··· INFORMATION SHOWN ···

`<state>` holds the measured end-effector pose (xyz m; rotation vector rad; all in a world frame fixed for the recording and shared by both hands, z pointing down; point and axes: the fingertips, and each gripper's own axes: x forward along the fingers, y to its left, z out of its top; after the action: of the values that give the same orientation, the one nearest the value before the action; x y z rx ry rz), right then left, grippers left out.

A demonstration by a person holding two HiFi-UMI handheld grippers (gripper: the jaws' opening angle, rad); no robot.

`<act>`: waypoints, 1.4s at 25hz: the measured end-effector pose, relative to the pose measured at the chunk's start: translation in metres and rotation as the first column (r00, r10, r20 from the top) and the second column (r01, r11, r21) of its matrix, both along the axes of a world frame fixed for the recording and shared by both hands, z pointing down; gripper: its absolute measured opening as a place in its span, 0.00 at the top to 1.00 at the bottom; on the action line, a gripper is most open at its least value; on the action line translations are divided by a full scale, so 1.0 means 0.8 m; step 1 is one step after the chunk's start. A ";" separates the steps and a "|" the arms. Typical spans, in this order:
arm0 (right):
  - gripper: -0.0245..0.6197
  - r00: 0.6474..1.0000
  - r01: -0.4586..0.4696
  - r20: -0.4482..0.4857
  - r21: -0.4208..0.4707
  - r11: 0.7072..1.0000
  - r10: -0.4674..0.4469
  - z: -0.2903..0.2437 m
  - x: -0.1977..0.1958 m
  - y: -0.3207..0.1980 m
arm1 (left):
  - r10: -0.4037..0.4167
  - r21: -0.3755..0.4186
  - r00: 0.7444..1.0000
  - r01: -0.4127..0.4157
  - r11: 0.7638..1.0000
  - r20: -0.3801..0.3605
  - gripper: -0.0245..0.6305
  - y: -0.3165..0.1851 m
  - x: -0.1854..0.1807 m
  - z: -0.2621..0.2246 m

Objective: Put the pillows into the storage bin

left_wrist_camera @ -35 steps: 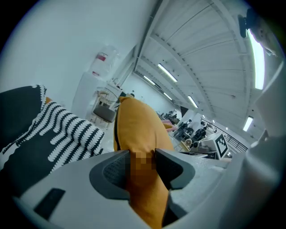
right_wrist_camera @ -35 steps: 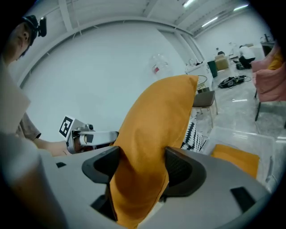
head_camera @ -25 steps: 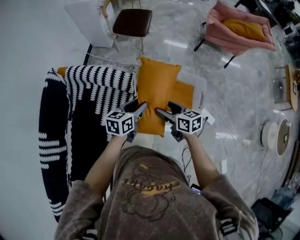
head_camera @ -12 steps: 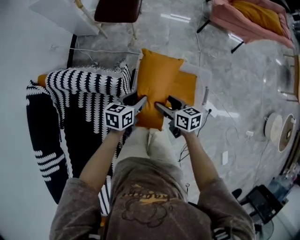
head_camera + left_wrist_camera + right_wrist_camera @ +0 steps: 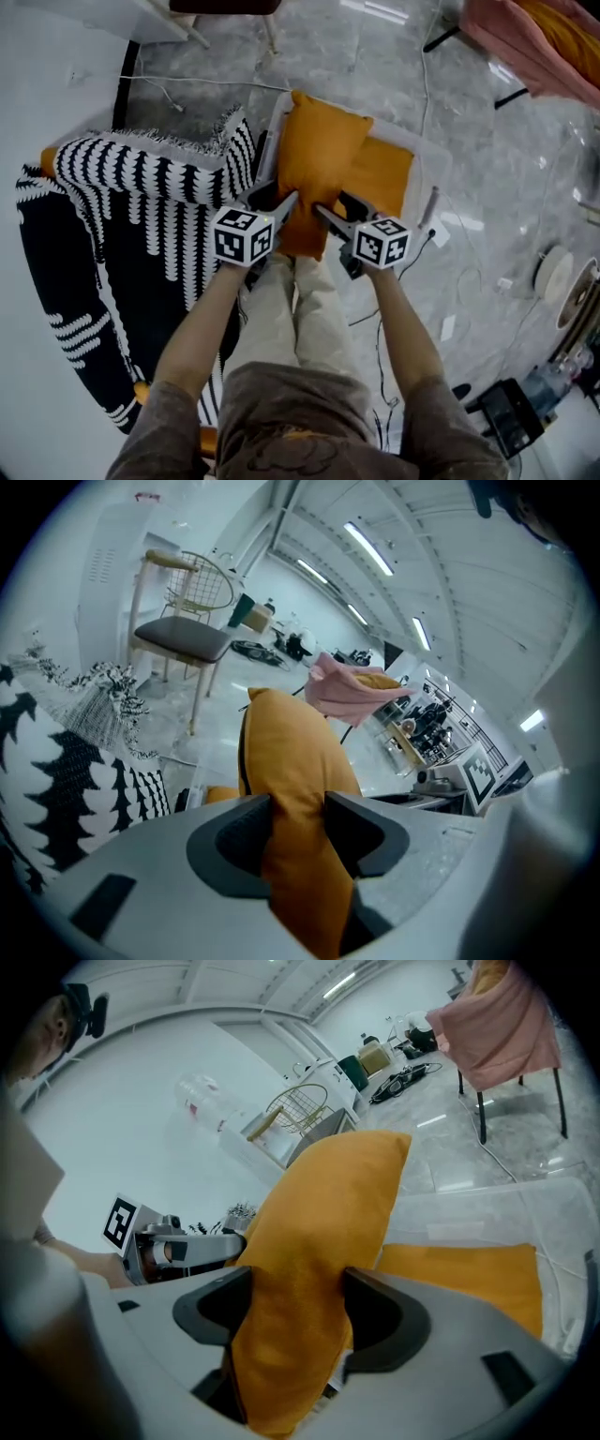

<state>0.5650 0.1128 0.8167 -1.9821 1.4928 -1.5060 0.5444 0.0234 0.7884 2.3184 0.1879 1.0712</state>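
Bright, even overhead light from long white ceiling strips (image 5: 368,547); glare on glossy grey marble floor (image 5: 497,187); gripper views fisheye-bent, dark-cornered.

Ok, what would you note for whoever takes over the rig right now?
Grippers: left gripper shut on the held pillow, at its near edge; right gripper shut on the same edge, alongside.
Things: held pillow hangs over the bin, not yet released; whether it touches the bin is unclear.
Done: second pillow lies in the bin.
Left: lower the held pillow in, then open both grippers.
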 end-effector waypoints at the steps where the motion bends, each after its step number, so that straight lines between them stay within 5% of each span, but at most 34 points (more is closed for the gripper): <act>1: 0.48 1.000 0.001 0.001 -0.006 1.000 -0.001 0.008 0.003 -0.002 | -0.010 0.001 1.000 0.010 1.000 0.006 0.69 -0.003 0.002 0.009; 6: 0.41 0.997 -0.069 -0.048 -0.061 0.996 0.066 0.021 0.041 0.007 | -0.109 0.092 0.992 0.103 0.990 0.065 0.53 -0.032 0.001 0.029; 12: 0.36 0.997 0.024 -0.079 -0.031 0.999 -0.026 -0.052 0.053 -0.011 | -0.201 0.100 0.978 0.194 0.976 0.061 0.51 -0.050 -0.025 -0.037; 17: 0.36 0.976 0.197 -0.109 0.049 0.979 -0.191 -0.153 0.030 -0.066 | -0.321 0.115 0.947 0.320 0.940 -0.010 0.51 -0.068 -0.061 -0.151; 22: 0.36 0.911 0.404 -0.140 0.119 0.907 -0.388 -0.258 -0.042 -0.138 | -0.463 0.131 0.882 0.471 0.872 -0.089 0.51 -0.097 -0.143 -0.263; 24: 0.38 0.870 0.487 -0.164 0.144 0.861 -0.465 -0.296 -0.078 -0.171 | -0.539 0.145 0.832 0.554 0.820 -0.127 0.51 -0.115 -0.186 -0.298; 28: 0.38 0.725 0.687 -0.227 0.181 0.703 -0.650 -0.356 -0.188 -0.238 | -0.722 0.161 0.665 0.747 0.645 -0.191 0.51 -0.146 -0.306 -0.352; 32: 0.38 0.604 0.797 -0.239 0.197 0.571 -0.760 -0.390 -0.337 -0.270 | -0.823 0.167 0.527 0.850 0.500 -0.213 0.51 -0.157 -0.458 -0.383; 35: 0.38 0.449 0.890 -0.245 0.210 0.405 -0.860 -0.408 -0.460 -0.282 | -0.905 0.177 0.346 0.934 0.309 -0.247 0.51 -0.144 -0.582 -0.403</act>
<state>0.1968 -0.1127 0.4900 -1.0221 2.8921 -1.2676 0.0785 -0.0919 0.4656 2.0984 -1.2578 0.3316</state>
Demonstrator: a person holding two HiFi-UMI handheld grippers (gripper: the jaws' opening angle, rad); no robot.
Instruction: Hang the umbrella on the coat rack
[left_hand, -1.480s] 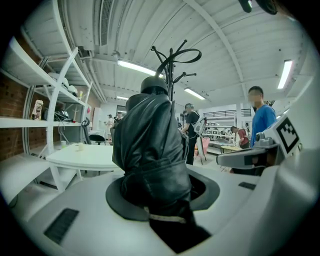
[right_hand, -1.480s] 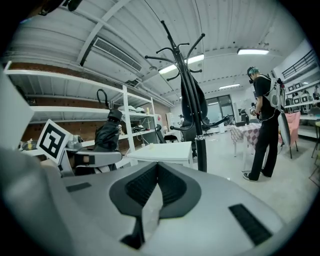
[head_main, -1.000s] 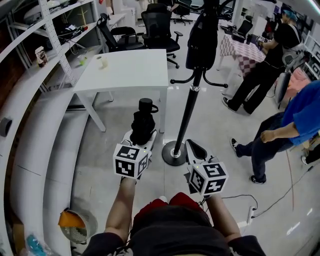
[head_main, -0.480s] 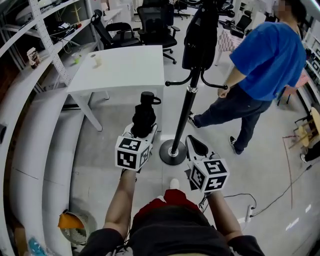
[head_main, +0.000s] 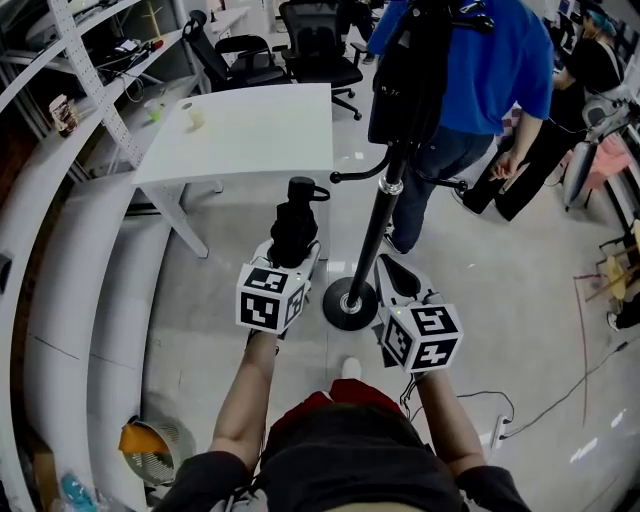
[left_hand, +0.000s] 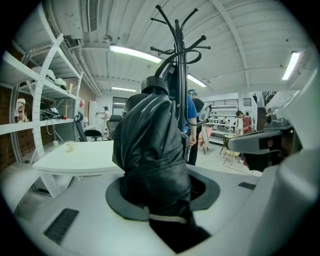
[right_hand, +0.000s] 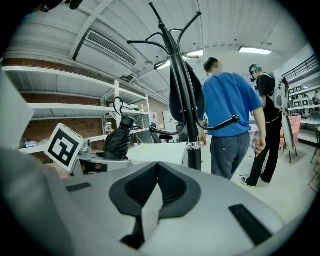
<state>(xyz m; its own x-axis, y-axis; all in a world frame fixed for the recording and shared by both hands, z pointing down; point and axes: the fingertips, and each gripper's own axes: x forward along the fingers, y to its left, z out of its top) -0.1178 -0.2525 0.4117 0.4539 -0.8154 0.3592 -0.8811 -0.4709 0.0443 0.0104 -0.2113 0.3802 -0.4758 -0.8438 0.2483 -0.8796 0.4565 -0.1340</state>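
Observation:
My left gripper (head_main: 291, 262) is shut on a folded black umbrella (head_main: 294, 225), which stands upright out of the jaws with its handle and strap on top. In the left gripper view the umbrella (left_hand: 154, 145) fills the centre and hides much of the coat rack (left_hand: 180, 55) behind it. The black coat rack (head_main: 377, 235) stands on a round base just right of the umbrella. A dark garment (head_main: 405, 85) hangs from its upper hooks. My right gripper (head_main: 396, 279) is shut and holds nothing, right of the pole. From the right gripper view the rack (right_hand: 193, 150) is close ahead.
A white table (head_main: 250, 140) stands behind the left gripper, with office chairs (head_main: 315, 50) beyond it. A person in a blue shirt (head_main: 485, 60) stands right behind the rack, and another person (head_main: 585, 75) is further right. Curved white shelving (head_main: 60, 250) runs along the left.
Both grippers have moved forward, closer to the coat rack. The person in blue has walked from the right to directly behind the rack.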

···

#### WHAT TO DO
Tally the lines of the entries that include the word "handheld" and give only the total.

#### ANSWER TO THIS EXERCISE
2